» **ACTIVITY**
Your task is to print all of the data below exactly, with no pictures included.

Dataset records
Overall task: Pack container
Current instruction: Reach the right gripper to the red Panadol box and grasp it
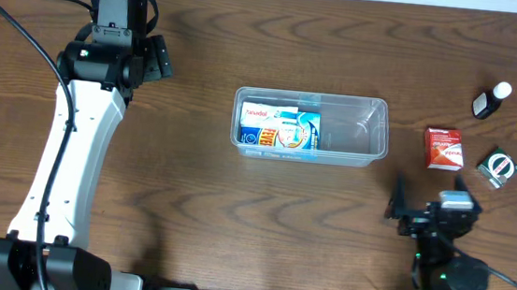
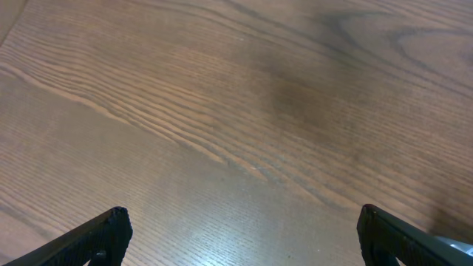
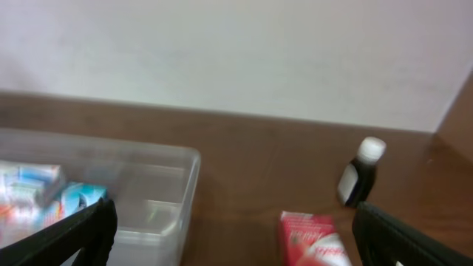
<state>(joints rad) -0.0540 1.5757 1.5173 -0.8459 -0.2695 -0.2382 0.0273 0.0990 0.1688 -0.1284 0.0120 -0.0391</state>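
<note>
Dark wood-grain table [image 1: 188,195] fills the overhead view, with a pale wall behind it in the right wrist view. At the middle of the table sits the container [image 1: 375,127], a clear plastic tub lying lengthwise left to right. Its left half holds blue-and-white boxes [image 1: 279,128] packed close together; how many is hard to tell. Its right half is bare.

Three things lie outside the container, to its right. A red box [image 1: 444,148] is nearest, well apart from the tub wall. A small dark bottle with a white cap [image 1: 491,100] lies farther back. A small dark packet with a round mark [image 1: 498,167] lies just beside the red box on its far side.

The right gripper [image 3: 236,236] hangs near the front edge, facing the container and the red box, its jaws spread and holding nothing. The left gripper [image 2: 244,236] hovers over bare wood far to the left, jaws also spread and empty.

The packing looks partly done: some boxes are in, and the three loose things probably remain to go into the free half.
</note>
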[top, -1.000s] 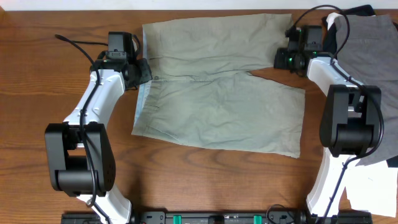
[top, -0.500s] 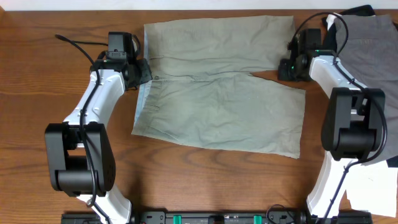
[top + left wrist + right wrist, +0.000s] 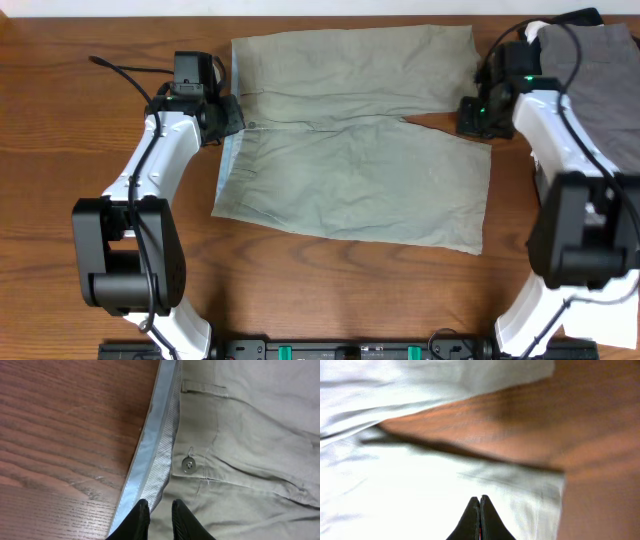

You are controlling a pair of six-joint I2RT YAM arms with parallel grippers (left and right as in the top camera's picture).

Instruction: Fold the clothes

» **RESPONSE**
Overall task: Pack container
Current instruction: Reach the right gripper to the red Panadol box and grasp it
<state>(joints rad) -0.0540 1.5757 1.5173 -0.8459 -0.2695 -0.2382 0.0273 0.0990 0.1688 -0.1284 0.0120 -0.0391</state>
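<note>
Dark wood-grain table [image 1: 188,195] fills the overhead view, with a pale wall behind it in the right wrist view. At the middle of the table sits the container [image 1: 375,127], a clear plastic tub lying lengthwise left to right. Its left half holds blue-and-white boxes [image 1: 279,128] packed close together; how many is hard to tell. Its right half is bare.

Three things lie outside the container, to its right. A red box [image 1: 444,148] is nearest, well apart from the tub wall. A small dark bottle with a white cap [image 1: 491,100] lies farther back. A small dark packet with a round mark [image 1: 498,167] lies just beside the red box on its far side.

The right gripper [image 3: 236,236] hangs near the front edge, facing the container and the red box, its jaws spread and holding nothing. The left gripper [image 2: 244,236] hovers over bare wood far to the left, jaws also spread and empty.

The packing looks partly done: some boxes are in, and the three loose things probably remain to go into the free half.
</note>
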[top, -1.000s] 
[top, -0.500s] 
[top + left wrist + right wrist, +0.000s] 

You are controlling a pair of six-joint I2RT YAM arms with parallel grippers (left and right as in the top camera's picture).

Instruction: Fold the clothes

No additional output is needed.